> **Your goal**
Copies of all lines that contain "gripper" are needed; take them from the data below.

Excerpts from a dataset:
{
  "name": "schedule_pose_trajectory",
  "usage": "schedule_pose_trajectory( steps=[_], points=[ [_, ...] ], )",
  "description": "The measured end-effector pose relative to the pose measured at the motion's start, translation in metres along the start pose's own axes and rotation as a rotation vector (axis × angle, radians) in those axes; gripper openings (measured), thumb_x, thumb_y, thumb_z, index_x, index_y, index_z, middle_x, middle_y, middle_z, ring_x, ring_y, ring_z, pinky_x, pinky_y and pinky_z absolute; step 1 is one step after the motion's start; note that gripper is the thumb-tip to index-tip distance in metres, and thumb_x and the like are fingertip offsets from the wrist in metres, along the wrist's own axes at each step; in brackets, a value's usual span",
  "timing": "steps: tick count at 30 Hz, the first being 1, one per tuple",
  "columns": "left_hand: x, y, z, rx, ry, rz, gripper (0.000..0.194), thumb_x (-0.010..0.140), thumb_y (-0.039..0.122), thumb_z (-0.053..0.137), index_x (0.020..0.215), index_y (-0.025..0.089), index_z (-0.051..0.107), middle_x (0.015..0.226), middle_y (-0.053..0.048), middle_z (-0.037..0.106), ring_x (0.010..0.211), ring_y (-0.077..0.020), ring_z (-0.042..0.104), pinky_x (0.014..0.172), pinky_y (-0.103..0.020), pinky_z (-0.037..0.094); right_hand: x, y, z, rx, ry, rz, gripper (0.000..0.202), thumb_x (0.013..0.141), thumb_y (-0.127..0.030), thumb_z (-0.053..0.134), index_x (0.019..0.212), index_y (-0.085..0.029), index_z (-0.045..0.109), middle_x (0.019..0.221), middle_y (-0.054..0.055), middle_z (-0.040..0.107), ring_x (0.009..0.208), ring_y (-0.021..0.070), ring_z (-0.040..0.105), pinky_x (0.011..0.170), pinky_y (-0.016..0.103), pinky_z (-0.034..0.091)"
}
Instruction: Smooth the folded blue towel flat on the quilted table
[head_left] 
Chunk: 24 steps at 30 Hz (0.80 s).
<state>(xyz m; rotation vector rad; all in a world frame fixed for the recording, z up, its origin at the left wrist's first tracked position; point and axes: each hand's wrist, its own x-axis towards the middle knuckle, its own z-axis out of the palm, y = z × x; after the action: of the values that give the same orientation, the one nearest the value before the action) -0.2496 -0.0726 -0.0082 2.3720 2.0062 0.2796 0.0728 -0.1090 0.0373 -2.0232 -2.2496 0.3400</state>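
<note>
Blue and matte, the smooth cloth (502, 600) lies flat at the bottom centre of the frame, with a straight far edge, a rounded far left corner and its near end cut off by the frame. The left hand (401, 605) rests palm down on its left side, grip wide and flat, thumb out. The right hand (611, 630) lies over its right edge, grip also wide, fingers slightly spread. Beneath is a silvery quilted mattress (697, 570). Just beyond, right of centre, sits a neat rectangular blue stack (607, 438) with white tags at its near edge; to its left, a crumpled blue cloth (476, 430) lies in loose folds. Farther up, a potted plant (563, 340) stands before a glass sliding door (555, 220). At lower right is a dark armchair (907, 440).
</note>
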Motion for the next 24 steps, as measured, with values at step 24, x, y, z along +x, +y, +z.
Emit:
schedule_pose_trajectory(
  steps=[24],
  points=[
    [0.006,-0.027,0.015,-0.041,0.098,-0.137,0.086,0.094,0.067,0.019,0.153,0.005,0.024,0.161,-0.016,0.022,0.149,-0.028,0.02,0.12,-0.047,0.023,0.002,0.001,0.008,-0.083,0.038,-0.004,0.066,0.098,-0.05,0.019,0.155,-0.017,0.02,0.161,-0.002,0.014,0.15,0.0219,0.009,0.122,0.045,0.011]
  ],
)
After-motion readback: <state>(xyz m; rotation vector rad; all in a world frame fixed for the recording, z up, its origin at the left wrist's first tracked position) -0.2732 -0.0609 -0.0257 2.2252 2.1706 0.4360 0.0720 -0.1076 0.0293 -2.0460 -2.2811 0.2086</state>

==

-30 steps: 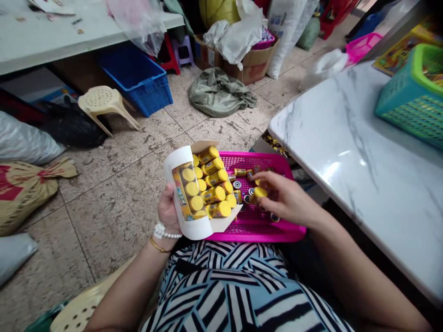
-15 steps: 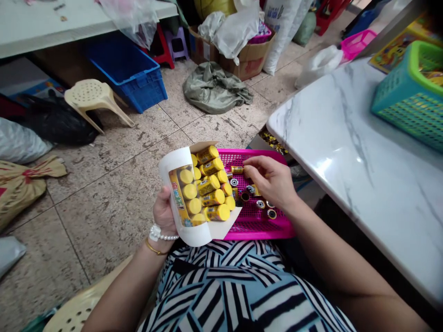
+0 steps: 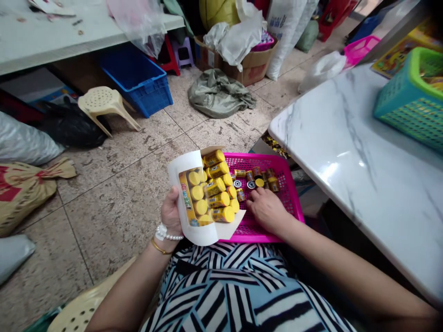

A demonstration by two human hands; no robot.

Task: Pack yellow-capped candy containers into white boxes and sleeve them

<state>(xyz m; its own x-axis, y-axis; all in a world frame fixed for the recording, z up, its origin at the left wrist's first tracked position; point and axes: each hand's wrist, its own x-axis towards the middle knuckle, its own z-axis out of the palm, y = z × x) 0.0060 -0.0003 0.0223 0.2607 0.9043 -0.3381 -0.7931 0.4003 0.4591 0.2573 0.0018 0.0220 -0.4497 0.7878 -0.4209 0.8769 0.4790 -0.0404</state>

> **Task output**
  "description": "The measured end-effector pose relative to the pose measured at the motion's start, translation in metres along the start pose's own axes and rotation as a rotation vector (axis × angle, radians) in those axes; gripper openings (measured), thumb_x, thumb_y, thumb_z, index_x, index_y, index_z, middle_x, middle_y, middle_z, ring_x, ring_y, ring_z, pinky_x, pinky_y and pinky_z absolute; step 1 is one step after the motion's start; note that gripper is the thumb-tip to index-tip distance in metres, and thumb_x and the like are fingertip offsets from the wrist in metres, along the wrist's own axes at each step; in brackets, a value's usual span",
  "columns": "left_hand: x, y, z, rx, ry, rz, gripper (0.000..0.194), thumb_x (-0.010..0.140), thumb_y (-0.039..0.122), thumb_z (-0.053..0.137), index_x (0.020..0.215), index_y (-0.025..0.089), index_z (-0.051..0.107), middle_x (0.015..0.226), middle_y (-0.053..0.048), middle_z (-0.037..0.106), ring_x (0.010..0.211), ring_y (-0.077..0.020), ring_z (-0.042..0.104), pinky_x (0.014..0.172), pinky_y (-0.103..0.020), pinky_z (-0.037..0.094); right_hand: x, y, z, rx, ry, rz, gripper (0.000..0.202), thumb_x (0.013..0.141), thumb_y (-0.127..0.030), thumb_z (-0.053..0.134), index_x (0.019..0.212), index_y (-0.085..0.029), index_z (-0.045..0.109), middle_x (0.019..0.221), middle_y (-0.054..0.055), middle_z (-0.040..0.107), ring_x (0.009..0.208), ring_y (-0.021..0.070), ring_z (-0.040..0.105), pinky_x (0.011..0.170), pinky_y (-0.016..0.103), pinky_z (-0.034..0.091)"

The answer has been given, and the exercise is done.